→ **Brief**
Print the data that follows, exactly and completely.

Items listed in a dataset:

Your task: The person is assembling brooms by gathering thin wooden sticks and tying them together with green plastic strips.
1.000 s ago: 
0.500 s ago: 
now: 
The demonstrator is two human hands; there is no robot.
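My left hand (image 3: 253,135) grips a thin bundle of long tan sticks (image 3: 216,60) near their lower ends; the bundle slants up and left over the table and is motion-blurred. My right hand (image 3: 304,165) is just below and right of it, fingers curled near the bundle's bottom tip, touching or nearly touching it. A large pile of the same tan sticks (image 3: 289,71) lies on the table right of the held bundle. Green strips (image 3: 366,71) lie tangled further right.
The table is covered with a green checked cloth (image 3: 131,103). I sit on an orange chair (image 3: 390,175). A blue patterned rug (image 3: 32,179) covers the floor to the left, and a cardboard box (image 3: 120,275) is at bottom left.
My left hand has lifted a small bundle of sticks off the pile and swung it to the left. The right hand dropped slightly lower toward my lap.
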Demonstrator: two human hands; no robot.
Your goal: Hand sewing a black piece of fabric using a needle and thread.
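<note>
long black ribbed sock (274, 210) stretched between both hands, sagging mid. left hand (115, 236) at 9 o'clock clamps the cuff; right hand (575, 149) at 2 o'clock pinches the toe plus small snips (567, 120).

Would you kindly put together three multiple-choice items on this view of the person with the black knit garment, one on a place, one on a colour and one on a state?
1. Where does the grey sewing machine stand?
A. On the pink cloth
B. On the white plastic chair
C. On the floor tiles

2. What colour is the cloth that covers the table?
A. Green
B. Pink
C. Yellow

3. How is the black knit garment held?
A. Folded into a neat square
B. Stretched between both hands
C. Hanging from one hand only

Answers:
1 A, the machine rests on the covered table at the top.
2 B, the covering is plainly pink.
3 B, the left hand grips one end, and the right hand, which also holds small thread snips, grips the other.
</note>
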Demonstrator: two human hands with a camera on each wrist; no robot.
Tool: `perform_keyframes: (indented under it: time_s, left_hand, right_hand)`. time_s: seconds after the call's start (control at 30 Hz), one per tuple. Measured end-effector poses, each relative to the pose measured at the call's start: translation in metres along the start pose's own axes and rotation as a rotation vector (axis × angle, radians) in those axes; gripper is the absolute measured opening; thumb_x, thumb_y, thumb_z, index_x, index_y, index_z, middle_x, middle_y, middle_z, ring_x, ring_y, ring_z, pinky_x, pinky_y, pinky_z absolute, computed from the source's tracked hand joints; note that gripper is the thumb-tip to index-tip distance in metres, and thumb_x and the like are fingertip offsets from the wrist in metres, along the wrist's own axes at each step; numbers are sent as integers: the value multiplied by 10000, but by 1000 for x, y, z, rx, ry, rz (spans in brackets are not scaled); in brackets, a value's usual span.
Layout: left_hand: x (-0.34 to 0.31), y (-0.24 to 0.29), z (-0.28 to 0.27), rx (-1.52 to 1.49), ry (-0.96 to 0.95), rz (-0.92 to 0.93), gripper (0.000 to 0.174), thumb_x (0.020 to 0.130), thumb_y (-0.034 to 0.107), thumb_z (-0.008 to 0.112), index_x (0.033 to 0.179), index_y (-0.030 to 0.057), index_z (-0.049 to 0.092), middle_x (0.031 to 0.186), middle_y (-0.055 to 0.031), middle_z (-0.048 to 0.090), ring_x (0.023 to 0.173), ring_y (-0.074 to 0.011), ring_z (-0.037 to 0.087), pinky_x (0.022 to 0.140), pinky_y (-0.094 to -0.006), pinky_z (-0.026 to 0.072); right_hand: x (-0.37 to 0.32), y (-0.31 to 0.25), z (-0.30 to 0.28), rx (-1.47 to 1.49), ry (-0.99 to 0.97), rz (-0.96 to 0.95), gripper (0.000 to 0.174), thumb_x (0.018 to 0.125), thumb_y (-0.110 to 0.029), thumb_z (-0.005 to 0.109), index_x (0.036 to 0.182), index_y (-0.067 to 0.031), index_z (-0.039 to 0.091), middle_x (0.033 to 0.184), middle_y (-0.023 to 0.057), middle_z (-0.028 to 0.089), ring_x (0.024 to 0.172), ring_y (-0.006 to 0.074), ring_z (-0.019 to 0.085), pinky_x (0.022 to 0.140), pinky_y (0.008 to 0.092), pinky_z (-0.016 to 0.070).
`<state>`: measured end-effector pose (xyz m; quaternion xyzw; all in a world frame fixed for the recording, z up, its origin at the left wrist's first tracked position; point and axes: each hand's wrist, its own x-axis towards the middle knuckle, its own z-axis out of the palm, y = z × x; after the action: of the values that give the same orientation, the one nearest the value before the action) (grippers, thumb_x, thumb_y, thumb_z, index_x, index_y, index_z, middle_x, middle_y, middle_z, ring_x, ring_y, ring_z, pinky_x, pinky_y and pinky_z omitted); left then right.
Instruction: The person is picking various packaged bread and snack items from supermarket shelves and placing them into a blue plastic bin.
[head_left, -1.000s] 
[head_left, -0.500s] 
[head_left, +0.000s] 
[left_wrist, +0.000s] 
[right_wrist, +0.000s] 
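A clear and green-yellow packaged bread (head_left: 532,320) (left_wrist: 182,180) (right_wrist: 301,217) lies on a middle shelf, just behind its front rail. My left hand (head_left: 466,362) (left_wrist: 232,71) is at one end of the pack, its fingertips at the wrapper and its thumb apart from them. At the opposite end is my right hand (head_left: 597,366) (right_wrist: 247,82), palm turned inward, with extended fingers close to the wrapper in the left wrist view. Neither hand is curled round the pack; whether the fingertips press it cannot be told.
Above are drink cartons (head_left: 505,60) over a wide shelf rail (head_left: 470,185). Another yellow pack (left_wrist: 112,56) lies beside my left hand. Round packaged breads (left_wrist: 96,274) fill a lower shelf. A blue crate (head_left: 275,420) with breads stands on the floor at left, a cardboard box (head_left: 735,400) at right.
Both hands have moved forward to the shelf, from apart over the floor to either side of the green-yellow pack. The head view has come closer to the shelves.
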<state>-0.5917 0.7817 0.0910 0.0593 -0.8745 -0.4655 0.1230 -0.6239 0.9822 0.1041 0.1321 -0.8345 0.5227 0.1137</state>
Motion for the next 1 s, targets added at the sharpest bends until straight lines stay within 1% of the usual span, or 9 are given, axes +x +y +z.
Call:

→ **Finished task**
Your task: The person is assembling brooms by gathering thin wooden sticks and tying them together with green plastic strips.
1.000 s ago: 
0.500 s ago: 
now: 
The demonstrator is two human hands; there is no robot.
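My left hand (image 3: 253,135) grips a thin bundle of long tan sticks (image 3: 216,60) near their lower ends; the bundle slants up and left over the table and is motion-blurred. My right hand (image 3: 304,165) is just below and right of it, fingers curled near the bundle's bottom tip, touching or nearly touching it. A large pile of the same tan sticks (image 3: 289,71) lies on the table right of the held bundle. Green strips (image 3: 366,71) lie tangled further right.
The table is covered with a green checked cloth (image 3: 131,103). I sit on an orange chair (image 3: 390,175). A blue patterned rug (image 3: 32,179) covers the floor to the left, and a cardboard box (image 3: 120,275) is at bottom left.
My left hand has lifted a small bundle of sticks off the pile and swung it to the left. The right hand dropped slightly lower toward my lap.
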Demonstrator: two human hands; no robot.
Your goal: Hand sewing a black piece of fabric using a needle and thread.
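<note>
long black ribbed sock (274, 210) stretched between both hands, sagging mid. left hand (115, 236) at 9 o'clock clamps the cuff; right hand (575, 149) at 2 o'clock pinches the toe plus small snips (567, 120).

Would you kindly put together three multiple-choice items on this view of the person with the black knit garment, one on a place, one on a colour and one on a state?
1. Where does the grey sewing machine stand?
A. On the pink cloth
B. On the white plastic chair
C. On the floor tiles

2. What colour is the cloth that covers the table?
A. Green
B. Pink
C. Yellow

3. How is the black knit garment held?
A. Folded into a neat square
B. Stretched between both hands
C. Hanging from one hand only

Answers:
1 A, the machine rests on the covered table at the top.
2 B, the covering is plainly pink.
3 B, the left hand grips one end, and the right hand, which also holds small thread snips, grips the other.
</note>
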Demonstrator: two human hands with a camera on each wrist; no robot.
Tool: `perform_keyframes: (indented under it: time_s, left_hand, right_hand)`. time_s: seconds after the call's start (control at 30 Hz), one per tuple. Measured end-effector poses, each relative to the pose measured at the call's start: translation in metres along the start pose's own axes and rotation as a rotation vector (axis × angle, radians) in those axes; gripper is the absolute measured opening; thumb_x, thumb_y, thumb_z, index_x, index_y, index_z, middle_x, middle_y, middle_z, ring_x, ring_y, ring_z, pinky_x, pinky_y, pinky_z absolute, computed from the source's tracked hand joints; note that gripper is the thumb-tip to index-tip distance in metres, and thumb_x and the like are fingertip offsets from the wrist in metres, along the wrist's own axes at each step; numbers are sent as integers: the value multiplied by 10000, but by 1000 for x, y, z, rx, ry, rz (spans in brackets are not scaled); in brackets, a value's usual span.
Layout: left_hand: x (-0.34 to 0.31), y (-0.24 to 0.29), z (-0.28 to 0.27), rx (-1.52 to 1.49), ry (-0.96 to 0.95), rz (-0.92 to 0.93), gripper (0.000 to 0.174), thumb_x (0.020 to 0.130), thumb_y (-0.034 to 0.107), thumb_z (-0.008 to 0.112), index_x (0.033 to 0.179), index_y (-0.030 to 0.057), index_z (-0.049 to 0.092), middle_x (0.031 to 0.186), middle_y (-0.055 to 0.031), middle_z (-0.048 to 0.090), ring_x (0.023 to 0.173), ring_y (-0.074 to 0.011), ring_z (-0.037 to 0.087), pinky_x (0.022 to 0.140), pinky_y (-0.094 to -0.006), pinky_z (-0.026 to 0.072); right_hand: x (-0.37 to 0.32), y (-0.31 to 0.25), z (-0.30 to 0.28), rx (-1.47 to 1.49), ry (-0.99 to 0.97), rz (-0.96 to 0.95), gripper (0.000 to 0.174), thumb_x (0.018 to 0.125), thumb_y (-0.110 to 0.029), thumb_z (-0.005 to 0.109), index_x (0.036 to 0.182), index_y (-0.067 to 0.031), index_z (-0.039 to 0.091), middle_x (0.033 to 0.184), middle_y (-0.023 to 0.057), middle_z (-0.028 to 0.089), ring_x (0.024 to 0.172), ring_y (-0.006 to 0.074), ring_z (-0.019 to 0.085), pinky_x (0.022 to 0.140), pinky_y (0.008 to 0.092), pinky_z (-0.016 to 0.070).
`<state>`: measured end-effector pose (xyz m; quaternion xyzw; all in a world frame fixed for the recording, z up, its origin at the left wrist's first tracked position; point and axes: each hand's wrist, its own x-axis towards the middle knuckle, its own z-axis out of the palm, y = z × x; after the action: of the values that give the same orientation, the one nearest the value before the action) (grippers, thumb_x, thumb_y, thumb_z, index_x, index_y, index_z, middle_x, middle_y, middle_z, ring_x, ring_y, ring_z, pinky_x, pinky_y and pinky_z omitted); left then right.
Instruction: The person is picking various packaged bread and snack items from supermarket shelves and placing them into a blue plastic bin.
[head_left, -1.000s] 
[head_left, -0.500s] 
[head_left, +0.000s] 
[left_wrist, +0.000s] 
[right_wrist, +0.000s] 
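A clear and green-yellow packaged bread (head_left: 532,320) (left_wrist: 182,180) (right_wrist: 301,217) lies on a middle shelf, just behind its front rail. My left hand (head_left: 466,362) (left_wrist: 232,71) is at one end of the pack, its fingertips at the wrapper and its thumb apart from them. At the opposite end is my right hand (head_left: 597,366) (right_wrist: 247,82), palm turned inward, with extended fingers close to the wrapper in the left wrist view. Neither hand is curled round the pack; whether the fingertips press it cannot be told.
Above are drink cartons (head_left: 505,60) over a wide shelf rail (head_left: 470,185). Another yellow pack (left_wrist: 112,56) lies beside my left hand. Round packaged breads (left_wrist: 96,274) fill a lower shelf. A blue crate (head_left: 275,420) with breads stands on the floor at left, a cardboard box (head_left: 735,400) at right.
Both hands have moved forward to the shelf, from apart over the floor to either side of the green-yellow pack. The head view has come closer to the shelves.
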<state>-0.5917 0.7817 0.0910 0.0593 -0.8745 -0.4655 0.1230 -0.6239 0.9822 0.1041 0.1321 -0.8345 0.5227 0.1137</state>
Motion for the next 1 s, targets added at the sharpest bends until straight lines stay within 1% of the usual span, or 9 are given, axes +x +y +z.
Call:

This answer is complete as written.